Dotson also points to Langton’s concept of locutionary silencing and how power operates through this silencing. As speakers may feel no one will listen to them, they self-silence despite wishing to speak. Langton argues: ‘[t]hey do not protest at all, because they think that protest is futile … [these] speakers fail to perform even a locutionary act (Langton, 1993, p.315). If performers feel they will not be listened to, they may feel it is pointless to engage in research projects. This labelling also contributes to epistemological violence by positioning the performers as the problematic group, without highlighting this testimonial smothering. Thus, this phrasing without nuance operates further as testimonial quieting and as a vehicle of stripping power and agency further from performers. This may also function as an example of what Langton frames as ‘illocutionary disablement’ (2009, p.5). While Langton was referring to pornography and its effects on women in society, this expression can also be applied to the effect of discourse upon the discussed group- in this case, feminist discourse upon women performers in pornography industry.

4.3.3. Refusal to Speak

There is a further response to testimonial smothering and quieting. There is power to be found in refusing to speak, and a refusal to participate in an asymmetrical process. In rejecting the position of subaltern, a performer may maintain subjectivity and exercise power in refusing to engage with a process that may frame them in ways they do not consent to. Performers may find power in refusing to have to justify their subjectivity and have to give up details of personal issues such as abuse to a potentially hostile audience. This potential for exercise of agency cannot be dismissed. While it may be difficult to identify due to testimonial quieting and smothering, it cannot be discounted as a possibility. This will be further discussed in Chapter Five, in relation to stigma and speaking.

4.3.4. Reciprocity

In order to achieve successful dialogue, Dotson contends that the speaker must feel like they are being heard, and reciprocity must be present. Without this reciprocity, the speaker is subject to epistemological violence as their testimony is dismissed or unheard, and the speaker is positioned outside the realm of expert. For Foucault, this silencing contributes to a maintaining of the episteme. For Bahktin, this approach of silencing testimony produces a monologism- that is, one single voice is heard, at the expense of dialogism where a multitude of voices and experiences are heard (Robinson, 2011). Allowing for dialogism and micro narratives in researching lived experiences means that instead of a singular ‘truth’ being established through epistemological violence, a richer analysis of varying experiences can be established, with a minimised risk of a construction of otherness. This approach also allows for an ethical subject-subject relationship to be more accessible, rather than continuing to frame the researched person as Other. Robinson explains:

In monologism, ‘truth’, constructed abstractly and systematically from the dominant perspective, is allowed to remove the rights of consciousness. Each subject’s ability to produce autonomous meaning is denied. Qualitative difference is rendered quantitative. This performs a kind of discursive ‘death’ of the other, who, as unheard and unrecognised, is in a state of non-being. The monological word ‘gravitates towards itself and its referential object’ (2011).
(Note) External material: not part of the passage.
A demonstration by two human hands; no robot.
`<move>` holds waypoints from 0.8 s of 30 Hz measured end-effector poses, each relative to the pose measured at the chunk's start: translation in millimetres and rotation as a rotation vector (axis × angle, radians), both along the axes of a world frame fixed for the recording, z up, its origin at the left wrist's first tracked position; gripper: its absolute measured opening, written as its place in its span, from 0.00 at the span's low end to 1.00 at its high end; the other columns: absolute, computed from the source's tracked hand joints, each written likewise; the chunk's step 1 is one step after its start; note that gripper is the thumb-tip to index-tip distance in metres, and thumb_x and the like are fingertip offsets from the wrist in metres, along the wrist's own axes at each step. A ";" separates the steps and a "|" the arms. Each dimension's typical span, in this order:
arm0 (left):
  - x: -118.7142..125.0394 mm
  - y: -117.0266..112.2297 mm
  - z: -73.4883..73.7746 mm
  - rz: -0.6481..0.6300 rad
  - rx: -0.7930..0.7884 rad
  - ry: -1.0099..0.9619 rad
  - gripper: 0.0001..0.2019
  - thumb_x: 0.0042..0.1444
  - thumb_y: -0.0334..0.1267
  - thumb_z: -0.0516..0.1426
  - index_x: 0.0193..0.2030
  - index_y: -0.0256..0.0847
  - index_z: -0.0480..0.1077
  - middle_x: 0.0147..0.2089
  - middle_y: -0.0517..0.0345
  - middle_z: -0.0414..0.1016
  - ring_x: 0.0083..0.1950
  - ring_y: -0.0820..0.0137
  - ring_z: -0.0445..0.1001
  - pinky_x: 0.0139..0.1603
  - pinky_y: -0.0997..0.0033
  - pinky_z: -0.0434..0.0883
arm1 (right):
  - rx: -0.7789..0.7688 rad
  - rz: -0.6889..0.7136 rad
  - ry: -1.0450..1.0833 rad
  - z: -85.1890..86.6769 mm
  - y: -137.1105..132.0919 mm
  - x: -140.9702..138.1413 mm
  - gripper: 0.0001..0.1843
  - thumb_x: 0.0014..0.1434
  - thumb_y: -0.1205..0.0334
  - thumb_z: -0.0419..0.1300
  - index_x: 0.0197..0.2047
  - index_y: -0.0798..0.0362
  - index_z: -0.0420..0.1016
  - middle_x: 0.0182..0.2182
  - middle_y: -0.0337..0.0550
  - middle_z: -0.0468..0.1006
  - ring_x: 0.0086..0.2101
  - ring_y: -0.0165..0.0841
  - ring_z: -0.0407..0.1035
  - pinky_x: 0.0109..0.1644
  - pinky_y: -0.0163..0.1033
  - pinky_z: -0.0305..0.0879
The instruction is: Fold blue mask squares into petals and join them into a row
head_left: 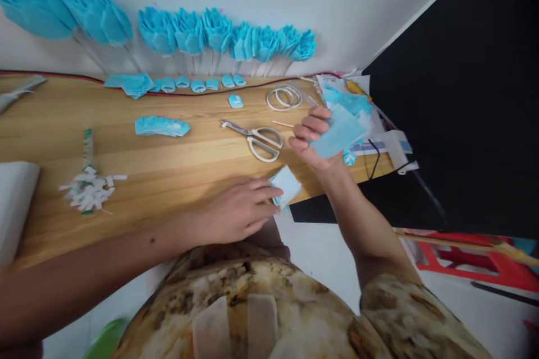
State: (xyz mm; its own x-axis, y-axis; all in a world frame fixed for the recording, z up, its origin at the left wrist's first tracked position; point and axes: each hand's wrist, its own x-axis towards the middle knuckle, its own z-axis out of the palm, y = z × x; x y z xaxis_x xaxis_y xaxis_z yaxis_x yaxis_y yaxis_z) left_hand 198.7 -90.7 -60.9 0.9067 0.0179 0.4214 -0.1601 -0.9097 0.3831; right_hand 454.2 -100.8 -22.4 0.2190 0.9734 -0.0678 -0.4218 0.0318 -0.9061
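My right hand [311,137] is raised over the right part of the table, its fingers curled round a light blue non-woven fabric sheet [343,130]. Down at the table's front edge, my left hand [240,210] has its fingers on a small folded pale blue fabric piece [287,185]; they partly cover it. White-handled scissors [264,143] lie open between the hands and the wall. More crumpled blue fabric [347,100] is heaped behind my right hand.
Blue fabric flowers on stems [217,31] lean along the wall, with several small blue folded pieces [197,86] before them. Tape rolls [284,97], a pleated blue strip [162,126] and white paper scraps [89,190] lie on the table [202,151]. A red plastic stool [463,261] stands lower right.
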 end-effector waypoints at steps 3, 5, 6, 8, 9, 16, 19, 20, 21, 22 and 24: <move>-3.8 10.1 13.3 0.096 -0.118 -0.141 0.11 0.65 0.31 0.56 0.46 0.39 0.80 0.58 0.45 0.81 0.59 0.57 0.76 0.58 0.57 0.75 | -0.004 0.094 -0.016 6.2 15.0 -13.1 0.21 0.58 0.49 0.60 0.28 0.46 0.51 0.23 0.34 0.54 0.26 0.33 0.51 0.30 0.39 0.56; -6.7 21.2 21.9 0.167 -0.280 -0.192 0.10 0.65 0.30 0.57 0.46 0.38 0.80 0.54 0.46 0.82 0.55 0.61 0.79 0.57 0.59 0.75 | -0.015 0.155 -0.071 11.2 25.4 -24.5 0.22 0.56 0.47 0.61 0.28 0.46 0.50 0.24 0.35 0.57 0.27 0.33 0.55 0.30 0.39 0.58; -8.4 27.6 25.0 0.209 -0.387 -0.206 0.10 0.65 0.31 0.57 0.47 0.37 0.80 0.53 0.46 0.83 0.53 0.62 0.80 0.56 0.61 0.76 | -0.017 0.186 -0.103 14.0 30.5 -30.9 0.23 0.55 0.46 0.62 0.28 0.46 0.50 0.25 0.36 0.58 0.28 0.33 0.56 0.30 0.39 0.58; -12.4 39.8 27.3 0.294 -0.610 -0.153 0.11 0.67 0.36 0.58 0.49 0.38 0.80 0.50 0.49 0.85 0.49 0.64 0.83 0.51 0.65 0.78 | -0.006 0.267 -0.152 19.3 40.1 -44.0 0.23 0.54 0.45 0.64 0.28 0.46 0.53 0.27 0.37 0.62 0.29 0.33 0.59 0.29 0.38 0.59; -14.4 44.8 26.3 0.329 -0.696 -0.082 0.12 0.68 0.38 0.57 0.50 0.38 0.80 0.49 0.50 0.86 0.46 0.65 0.83 0.48 0.66 0.78 | 0.012 0.313 -0.168 21.6 44.5 -50.3 0.23 0.53 0.44 0.65 0.29 0.46 0.55 0.27 0.37 0.64 0.29 0.33 0.61 0.29 0.38 0.59; -21.3 46.2 -0.3 0.231 -0.297 0.069 0.13 0.66 0.35 0.56 0.48 0.36 0.82 0.54 0.43 0.84 0.56 0.55 0.82 0.58 0.52 0.76 | 0.100 0.393 -0.138 30.8 67.9 -93.2 0.13 0.62 0.50 0.63 0.34 0.47 0.64 0.30 0.37 0.68 0.32 0.30 0.66 0.32 0.35 0.63; -21.4 38.9 -6.0 0.211 -0.208 0.081 0.13 0.66 0.34 0.56 0.49 0.38 0.81 0.59 0.44 0.81 0.59 0.56 0.80 0.60 0.54 0.76 | 0.088 0.434 0.045 27.0 75.9 -116.6 0.05 0.63 0.58 0.62 0.37 0.47 0.70 0.29 0.35 0.68 0.30 0.29 0.65 0.31 0.34 0.63; -21.7 36.6 -6.6 0.195 -0.199 0.086 0.13 0.66 0.33 0.56 0.50 0.39 0.81 0.62 0.44 0.80 0.61 0.56 0.79 0.62 0.54 0.75 | 0.079 0.459 0.115 23.7 78.8 -124.1 0.04 0.63 0.59 0.62 0.38 0.47 0.71 0.29 0.35 0.69 0.30 0.29 0.65 0.30 0.33 0.64; -22.1 34.5 -6.7 0.181 -0.194 0.096 0.14 0.65 0.33 0.56 0.52 0.40 0.80 0.64 0.44 0.78 0.63 0.56 0.77 0.63 0.54 0.75 | 0.063 0.467 0.165 19.3 81.9 -130.8 0.03 0.64 0.59 0.62 0.38 0.47 0.72 0.29 0.35 0.69 0.30 0.29 0.66 0.30 0.33 0.64; -22.7 32.4 -6.3 0.168 -0.191 0.112 0.14 0.65 0.34 0.56 0.54 0.41 0.80 0.65 0.44 0.76 0.65 0.55 0.76 0.65 0.53 0.74 | 0.044 0.460 0.200 13.9 85.0 -136.5 0.02 0.64 0.60 0.62 0.38 0.47 0.73 0.30 0.35 0.71 0.31 0.29 0.67 0.31 0.33 0.66; -24.1 28.5 -4.5 0.148 -0.186 0.170 0.16 0.65 0.34 0.57 0.57 0.42 0.78 0.67 0.43 0.73 0.69 0.54 0.72 0.68 0.52 0.71 | 0.001 0.406 0.232 0.7 90.7 -143.9 0.03 0.65 0.62 0.62 0.37 0.48 0.73 0.31 0.34 0.73 0.34 0.29 0.70 0.34 0.32 0.69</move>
State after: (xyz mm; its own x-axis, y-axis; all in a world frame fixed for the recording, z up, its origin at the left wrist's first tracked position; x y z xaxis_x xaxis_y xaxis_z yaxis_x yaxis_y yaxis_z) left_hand 174.6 -62.2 -65.4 0.9458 0.2181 0.2406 0.0502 -0.8302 0.5552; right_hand 310.3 -10.1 -21.7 -0.2007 0.9772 -0.0693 -0.5914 -0.1773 -0.7866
Thus it follows that in the discourse around pornography, when often one perspective only is permitted to be valid, a monologism is produced which works to silence those who challenge this dominant narrative. Ideology is taken as truth in this approach. This violence positions the performers’ testimony of positive experiences in the realm of the unsayable. Since this produces a death of the other, as Robinson argues, it can thus be viewed as violence. As we will explore in this research project, this death is not merely symbolic, but has real world implications through its contribution to stigma for performers.